— WHAT IS BEING ASKED —
Reproduce the entries shown below only from the line with "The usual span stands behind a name" down to the line with "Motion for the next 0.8", keeping both end lines and copying each one exactly.
---+---
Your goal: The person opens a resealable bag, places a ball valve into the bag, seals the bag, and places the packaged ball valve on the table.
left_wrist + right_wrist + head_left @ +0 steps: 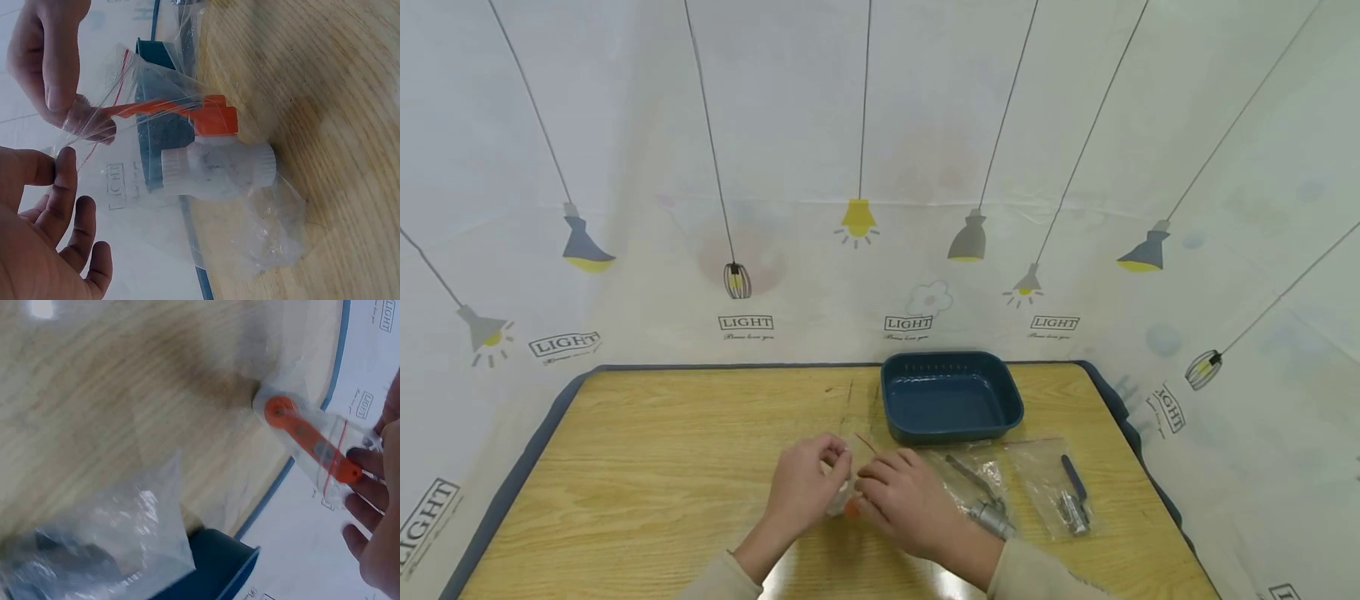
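A clear zip bag [275,237] with a red seal line hangs between both hands. Inside it is a white plastic ball valve [215,169] with an orange lever handle [306,435]. My left hand [805,483] pinches the bag's top edge between thumb and forefinger, its other fingers loosely bent. On the opposite side of the opening, my right hand [910,500] pinches the bag near the end of the orange handle. In the left wrist view, the valve lies sideways in the bag, close over the wooden table [331,156]. In the head view, my hands mostly hide bag and valve.
A dark blue tub [955,433] stands at the back, right of centre. Before it lies a clear bag with a grey metal valve [992,518]. Farther right, another bag holds a metal valve with a blue lever [1073,477]. A printed curtain [820,283] hangs behind the table.
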Demonstrator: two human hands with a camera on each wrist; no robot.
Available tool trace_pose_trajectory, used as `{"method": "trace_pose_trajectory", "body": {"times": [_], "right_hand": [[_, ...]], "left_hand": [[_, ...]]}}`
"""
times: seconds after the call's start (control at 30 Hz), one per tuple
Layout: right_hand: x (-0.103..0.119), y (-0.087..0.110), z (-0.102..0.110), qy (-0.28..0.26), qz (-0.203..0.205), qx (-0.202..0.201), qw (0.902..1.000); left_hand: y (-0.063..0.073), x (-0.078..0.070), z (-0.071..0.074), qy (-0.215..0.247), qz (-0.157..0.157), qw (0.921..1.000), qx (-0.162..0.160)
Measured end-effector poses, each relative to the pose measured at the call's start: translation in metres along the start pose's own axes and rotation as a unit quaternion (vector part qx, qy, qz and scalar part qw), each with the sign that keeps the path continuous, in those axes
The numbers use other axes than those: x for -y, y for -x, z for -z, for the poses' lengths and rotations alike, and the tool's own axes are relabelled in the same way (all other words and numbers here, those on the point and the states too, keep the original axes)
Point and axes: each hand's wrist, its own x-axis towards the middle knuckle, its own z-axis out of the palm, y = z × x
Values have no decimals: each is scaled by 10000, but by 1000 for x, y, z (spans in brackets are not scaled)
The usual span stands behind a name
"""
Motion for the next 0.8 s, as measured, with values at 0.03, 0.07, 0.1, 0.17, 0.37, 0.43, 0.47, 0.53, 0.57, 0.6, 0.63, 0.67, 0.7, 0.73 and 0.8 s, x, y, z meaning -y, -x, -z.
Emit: {"method": "trace_pose_trajectory", "body": {"times": [0.03,0.07,0.1,0.17,0.37,0.43,0.47,0.53,0.57,0.6,0.63,0.67,0.7,0.73,0.8], "right_hand": [[1,1,0,101,23,-27,9999],[2,2,0,160,24,-47,9999],[3,3,-1,174,6,-51,9998],[5,4,-2,232,-18,-67,9997],[8,6,-5,157,-50,-240,9996],[8,6,-6,219,6,-307,9993],[9,6,-6,239,30,-328,9992],[9,5,-6,298,96,-379,9988],[9,5,-6,330,127,-406,9986],[9,5,-7,360,162,-450,9982],[9,5,-7,380,176,-469,9980],[10,5,-7,367,180,-479,9980],[10,4,-8,355,185,-504,9979],[10,4,-8,346,197,-536,9978],[10,4,-9,358,211,-588,9974]], "left_hand": [[0,0,1,3,38,10000,11],[-1,0,1,4,69,10000,20],[-1,-1,2,4,95,10000,26],[-2,-1,3,-7,130,9999,37],[-3,-2,7,-103,174,9997,108],[-4,-2,8,-149,112,9998,117],[-4,-1,9,-210,37,9997,96],[-6,0,10,-360,-185,9992,49],[-8,2,10,-446,-383,9983,1],[-10,4,10,-531,-629,9966,-32],[-12,6,11,-648,-919,9936,-68],[-14,9,11,-768,-1216,9896,-72],[-17,12,11,-865,-1481,9852,-33],[-19,14,12,-971,-1719,9803,26],[-24,18,13,-1168,-2056,9715,189]]}}
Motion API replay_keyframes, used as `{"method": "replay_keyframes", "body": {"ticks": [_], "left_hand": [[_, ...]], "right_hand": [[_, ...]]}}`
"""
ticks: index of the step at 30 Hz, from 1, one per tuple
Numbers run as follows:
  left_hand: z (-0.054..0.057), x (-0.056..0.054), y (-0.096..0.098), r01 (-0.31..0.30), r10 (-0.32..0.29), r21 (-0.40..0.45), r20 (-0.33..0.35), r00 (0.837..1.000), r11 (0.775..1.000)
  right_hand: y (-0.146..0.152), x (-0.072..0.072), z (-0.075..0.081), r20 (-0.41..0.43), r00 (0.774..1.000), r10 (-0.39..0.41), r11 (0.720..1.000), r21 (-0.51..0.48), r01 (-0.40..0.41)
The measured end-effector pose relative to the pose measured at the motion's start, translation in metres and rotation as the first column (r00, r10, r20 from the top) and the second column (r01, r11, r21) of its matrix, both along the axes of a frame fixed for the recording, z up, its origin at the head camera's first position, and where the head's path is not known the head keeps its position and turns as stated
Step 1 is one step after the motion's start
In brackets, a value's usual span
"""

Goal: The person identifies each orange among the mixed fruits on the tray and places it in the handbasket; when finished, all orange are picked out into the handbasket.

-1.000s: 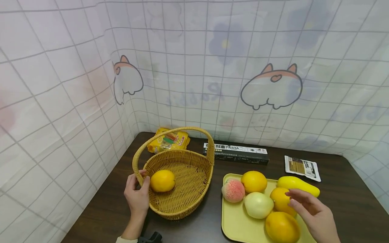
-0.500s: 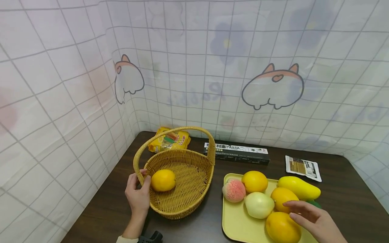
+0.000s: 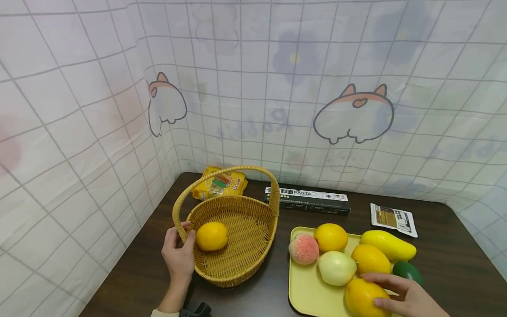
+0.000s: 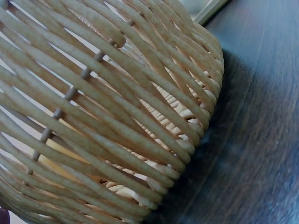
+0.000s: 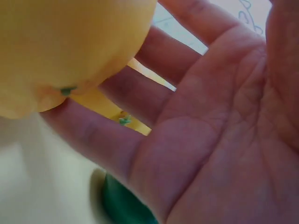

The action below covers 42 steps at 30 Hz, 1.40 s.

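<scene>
My left hand [image 3: 180,253] grips the side of a wicker basket [image 3: 245,255] at the foot of its arched handle, thumb on the near side. A lemon-shaped yellow fruit [image 3: 212,236] lies inside, by that hand. The left wrist view is filled by the basket's woven wall [image 4: 107,107]. My right hand [image 3: 404,293] is around a large rounded yellow fruit [image 3: 365,299] at the front of a yellow tray [image 3: 306,290], fingers over its far side and thumb on its right. In the right wrist view, the fingertips pass behind this fruit [image 5: 70,42], near its small green stem.
Also on the tray are a pink peach [image 3: 303,249], a pale green round fruit [image 3: 337,268], yellow fruits [image 3: 331,237] and a yellow mango [image 3: 388,245]. A dark green fruit [image 3: 408,272] lies at its right. Behind stand a pasta box [image 3: 309,201], a white pouch [image 3: 393,219] and a yellow packet [image 3: 222,184].
My right hand has moved down and toward me, from over the middle yellow fruit to the large front one, uncovering the dark green fruit. My left hand stays on the basket.
</scene>
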State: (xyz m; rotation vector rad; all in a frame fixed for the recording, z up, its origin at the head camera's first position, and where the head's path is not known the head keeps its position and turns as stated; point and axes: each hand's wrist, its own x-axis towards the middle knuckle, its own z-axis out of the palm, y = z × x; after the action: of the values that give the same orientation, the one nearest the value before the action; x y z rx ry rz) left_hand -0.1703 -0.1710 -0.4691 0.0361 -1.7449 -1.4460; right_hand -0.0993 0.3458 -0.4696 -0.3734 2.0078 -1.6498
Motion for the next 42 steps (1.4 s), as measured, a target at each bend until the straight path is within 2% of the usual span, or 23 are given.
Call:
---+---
— RESPONSE AREA —
The usual span stands behind a name
"""
Motion for the next 0.8 s, as measured, with values at 0.03, 0.07, 0.1, 0.17, 0.37, 0.43, 0.47, 0.53, 0.57, 0.6, 0.63, 0.67, 0.7, 0.73 and 0.8 s, x, y, z meaning -y, -x, -z.

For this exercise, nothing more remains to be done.